# Task description
If a line below contains the string "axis", copy it out.
· · · ·
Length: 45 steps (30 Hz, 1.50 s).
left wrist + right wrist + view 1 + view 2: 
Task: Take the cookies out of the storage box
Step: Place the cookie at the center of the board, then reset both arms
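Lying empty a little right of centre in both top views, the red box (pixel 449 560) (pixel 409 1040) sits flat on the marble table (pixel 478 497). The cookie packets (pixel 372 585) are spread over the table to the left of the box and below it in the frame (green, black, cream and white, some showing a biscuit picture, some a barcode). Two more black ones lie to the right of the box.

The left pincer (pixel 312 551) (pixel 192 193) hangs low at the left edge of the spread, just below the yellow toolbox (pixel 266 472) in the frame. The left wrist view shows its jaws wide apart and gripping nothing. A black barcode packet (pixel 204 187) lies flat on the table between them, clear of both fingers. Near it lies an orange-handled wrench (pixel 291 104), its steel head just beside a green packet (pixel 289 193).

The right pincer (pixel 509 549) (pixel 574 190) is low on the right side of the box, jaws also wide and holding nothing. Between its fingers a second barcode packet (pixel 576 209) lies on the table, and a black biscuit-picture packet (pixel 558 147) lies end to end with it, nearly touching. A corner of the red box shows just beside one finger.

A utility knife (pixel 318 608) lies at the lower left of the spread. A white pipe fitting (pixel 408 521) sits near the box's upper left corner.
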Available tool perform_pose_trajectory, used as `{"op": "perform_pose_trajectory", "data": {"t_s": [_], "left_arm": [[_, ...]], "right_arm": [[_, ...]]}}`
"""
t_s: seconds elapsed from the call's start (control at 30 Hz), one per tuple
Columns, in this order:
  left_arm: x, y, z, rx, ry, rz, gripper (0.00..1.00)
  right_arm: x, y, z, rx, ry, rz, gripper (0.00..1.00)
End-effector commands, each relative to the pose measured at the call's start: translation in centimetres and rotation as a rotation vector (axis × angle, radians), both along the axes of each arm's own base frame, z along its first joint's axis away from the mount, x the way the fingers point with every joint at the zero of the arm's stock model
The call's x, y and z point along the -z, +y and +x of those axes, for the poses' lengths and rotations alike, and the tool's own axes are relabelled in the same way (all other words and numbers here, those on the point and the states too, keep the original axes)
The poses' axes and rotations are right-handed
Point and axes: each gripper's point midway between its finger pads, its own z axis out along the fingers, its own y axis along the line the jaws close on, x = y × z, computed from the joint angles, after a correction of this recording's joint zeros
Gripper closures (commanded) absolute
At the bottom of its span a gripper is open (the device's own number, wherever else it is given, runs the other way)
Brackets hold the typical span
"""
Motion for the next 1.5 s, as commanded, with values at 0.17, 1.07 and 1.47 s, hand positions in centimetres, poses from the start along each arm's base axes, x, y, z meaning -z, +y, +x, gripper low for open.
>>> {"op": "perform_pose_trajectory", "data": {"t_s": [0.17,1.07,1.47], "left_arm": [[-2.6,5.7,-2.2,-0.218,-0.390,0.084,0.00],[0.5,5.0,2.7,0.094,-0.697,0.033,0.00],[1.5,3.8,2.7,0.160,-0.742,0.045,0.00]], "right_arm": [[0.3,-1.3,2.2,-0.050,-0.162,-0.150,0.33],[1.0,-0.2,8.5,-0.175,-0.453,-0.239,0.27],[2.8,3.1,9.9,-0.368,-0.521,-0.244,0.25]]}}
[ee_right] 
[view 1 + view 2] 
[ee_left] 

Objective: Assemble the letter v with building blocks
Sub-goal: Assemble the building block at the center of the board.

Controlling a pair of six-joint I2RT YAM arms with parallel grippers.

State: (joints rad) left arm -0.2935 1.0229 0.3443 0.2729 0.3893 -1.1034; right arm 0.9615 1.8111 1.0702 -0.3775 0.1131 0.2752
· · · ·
# Output of the task
End-effector commands, each relative to the pose measured at the call's start: translation in centimetres and rotation as a rotation vector (axis × angle, radians), both along the axes of each arm's own base frame, z along its first joint's axis away from the mount, x the way the fingers point with every joint at the zero of the arm's stock model
Point and axes: each gripper's point midway between its finger pads, its own z axis out along the fingers, its own y axis along the line the jaws close on, x = y × z, computed from the joint angles, after a correction of this recording's joint zeros

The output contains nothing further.